Postmortem Analysis: Cycle Hack Incident
In a recent development, the Marinade Finance team has addressed a critical flaw in their validator software, specifically an "off-by-one" error in certificate validation logic. This error, common in programming, typically involves a miscalculation in indexing or boundary when processing epochs or staking reward distributions.
In the case of Marinade Finance, the off-by-one error led to a faulty staking reward allocation, resulting in the unintentional creation of approximately 500,000 SHM tokens. These tokens, not corresponding to actual earned rewards, arose from an improper calculation or issuance caused by the indexing mistake.
The abnormal SHM reward amount, originally stated as 502,694.51 SHM, has been corrected to 502,692.05 SHM. Following the attacker's return of the exploited SHM, the abnormal reward amount was burned on July 30, 2025.
The investigation confirms this appears to be an isolated incident, with no evidence of further impact across the network's history found. The suspicious high staking reward was a result of a deliberate attack on the Marinade Finance network.
To prevent such incidents in the future, the team has taken several measures. They have released a mandatory security patch, Validator v1.19.3, which corrects the underlying flaw and implements additional defensive checks. A public security email list will be launched for developers, node operators, and community members to facilitate easier communication and collaboration.
Moreover, a Security Incident Response Playbook will be formalized and published, outlining steps to be taken in case of similar incidents. To encourage responsible disclosure of vulnerabilities, a bug bounty program will be announced. External monitoring and alerting tools will also be evaluated for integration.
The community played a significant role in this incident's resolution. Members like NoviceCrypto and others helped monitor the discrepancy quickly, allowing for prompt action from the Marinade Finance team. The abnormal SHM return can be seen via the five transaction hashes: Transaction 1, Transaction 2, Transaction 3, Transaction 4, Transaction 5.
Regular SHM holders do not need to take any action as the issue was limited to validator reward accounting. It's important to note that as a validator, it's crucial to ensure the node is running the latest patched version to minimise the risk of such incidents.

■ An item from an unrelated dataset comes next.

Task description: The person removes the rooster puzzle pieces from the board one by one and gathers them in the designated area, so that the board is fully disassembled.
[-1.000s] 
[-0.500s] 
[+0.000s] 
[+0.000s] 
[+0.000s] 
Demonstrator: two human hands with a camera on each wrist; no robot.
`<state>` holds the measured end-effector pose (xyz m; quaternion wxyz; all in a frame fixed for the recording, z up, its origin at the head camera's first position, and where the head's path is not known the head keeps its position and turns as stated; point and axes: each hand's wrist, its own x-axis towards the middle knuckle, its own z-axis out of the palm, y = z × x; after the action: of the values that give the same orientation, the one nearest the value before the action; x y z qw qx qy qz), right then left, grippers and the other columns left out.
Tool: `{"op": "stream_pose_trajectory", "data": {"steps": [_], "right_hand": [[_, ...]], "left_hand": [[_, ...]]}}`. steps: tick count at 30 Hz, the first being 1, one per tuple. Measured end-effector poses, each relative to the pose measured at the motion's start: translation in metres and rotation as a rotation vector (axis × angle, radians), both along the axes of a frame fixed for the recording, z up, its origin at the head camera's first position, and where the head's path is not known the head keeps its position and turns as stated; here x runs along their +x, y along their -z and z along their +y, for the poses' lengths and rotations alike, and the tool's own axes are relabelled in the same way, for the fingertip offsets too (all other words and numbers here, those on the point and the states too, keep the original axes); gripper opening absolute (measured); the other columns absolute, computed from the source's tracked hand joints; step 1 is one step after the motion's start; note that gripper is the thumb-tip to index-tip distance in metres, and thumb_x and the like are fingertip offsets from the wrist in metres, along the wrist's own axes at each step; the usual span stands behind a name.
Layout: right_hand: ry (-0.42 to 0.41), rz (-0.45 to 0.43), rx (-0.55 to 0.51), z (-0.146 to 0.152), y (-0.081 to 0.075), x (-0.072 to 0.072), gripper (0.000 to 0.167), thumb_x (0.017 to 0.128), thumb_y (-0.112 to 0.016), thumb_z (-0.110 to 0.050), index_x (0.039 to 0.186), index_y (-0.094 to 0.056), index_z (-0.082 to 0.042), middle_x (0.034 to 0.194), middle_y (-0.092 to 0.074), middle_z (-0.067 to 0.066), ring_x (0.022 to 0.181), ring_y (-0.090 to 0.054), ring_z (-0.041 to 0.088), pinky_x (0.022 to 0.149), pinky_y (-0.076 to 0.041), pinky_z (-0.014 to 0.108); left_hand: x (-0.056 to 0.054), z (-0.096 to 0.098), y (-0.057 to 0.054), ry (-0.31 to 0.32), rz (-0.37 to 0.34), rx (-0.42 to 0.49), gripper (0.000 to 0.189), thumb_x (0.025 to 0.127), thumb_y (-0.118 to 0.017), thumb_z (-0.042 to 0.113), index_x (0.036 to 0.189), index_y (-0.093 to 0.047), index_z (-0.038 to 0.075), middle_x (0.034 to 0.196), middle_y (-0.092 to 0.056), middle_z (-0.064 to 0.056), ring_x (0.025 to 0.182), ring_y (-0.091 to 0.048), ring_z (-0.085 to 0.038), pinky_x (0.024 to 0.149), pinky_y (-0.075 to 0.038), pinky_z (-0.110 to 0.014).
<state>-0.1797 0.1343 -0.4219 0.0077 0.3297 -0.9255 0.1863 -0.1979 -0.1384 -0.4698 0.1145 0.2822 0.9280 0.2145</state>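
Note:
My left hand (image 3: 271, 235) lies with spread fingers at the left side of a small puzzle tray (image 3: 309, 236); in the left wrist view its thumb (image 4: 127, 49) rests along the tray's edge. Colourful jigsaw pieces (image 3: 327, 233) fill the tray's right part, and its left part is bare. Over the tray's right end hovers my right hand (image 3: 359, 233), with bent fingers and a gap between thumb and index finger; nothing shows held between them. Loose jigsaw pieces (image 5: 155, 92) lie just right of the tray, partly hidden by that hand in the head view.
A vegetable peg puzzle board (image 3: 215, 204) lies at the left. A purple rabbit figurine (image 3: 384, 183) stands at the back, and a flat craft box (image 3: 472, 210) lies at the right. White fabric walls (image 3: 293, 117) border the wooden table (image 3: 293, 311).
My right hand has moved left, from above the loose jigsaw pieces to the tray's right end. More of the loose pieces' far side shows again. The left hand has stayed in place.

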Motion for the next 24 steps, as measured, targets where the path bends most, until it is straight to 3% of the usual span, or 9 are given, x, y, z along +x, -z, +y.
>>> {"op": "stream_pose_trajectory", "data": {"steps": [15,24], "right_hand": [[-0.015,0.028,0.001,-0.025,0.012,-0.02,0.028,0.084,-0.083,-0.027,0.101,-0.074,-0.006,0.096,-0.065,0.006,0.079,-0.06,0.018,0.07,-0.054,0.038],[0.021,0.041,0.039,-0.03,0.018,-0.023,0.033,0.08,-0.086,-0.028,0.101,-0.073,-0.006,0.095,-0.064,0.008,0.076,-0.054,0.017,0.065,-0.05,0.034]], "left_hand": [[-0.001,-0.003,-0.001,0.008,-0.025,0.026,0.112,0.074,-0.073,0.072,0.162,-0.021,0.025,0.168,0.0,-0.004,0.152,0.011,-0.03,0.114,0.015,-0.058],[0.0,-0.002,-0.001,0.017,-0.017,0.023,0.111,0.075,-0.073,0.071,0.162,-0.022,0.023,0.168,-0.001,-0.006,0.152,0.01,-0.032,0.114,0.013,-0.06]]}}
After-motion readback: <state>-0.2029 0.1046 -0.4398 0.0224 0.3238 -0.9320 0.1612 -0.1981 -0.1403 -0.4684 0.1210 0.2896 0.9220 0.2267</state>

To report potential security issues, options include emailing the security team, reporting on Github, opening a support ticket on Discord, or not posting exploit details publicly until acknowledged by the security team. Marinade Finance values the security of its network and encourages its community to be vigilant and proactive in reporting any suspicious activities.
- Despite the incident, Marinade Finance acknowledges the significance of technology in their operations, highlighting the need for continuous improvements in areas like cybersecurity, particularly personal-finance technology, to prevent similar incidents in the future.
- In the world of investing, where every penny counts, it's essential for projects like Marinade Finance to prioritize finance security, ensuring the accuracy of earnings, and preventing miscalculations or exploitations, as seen with the SHM tokens.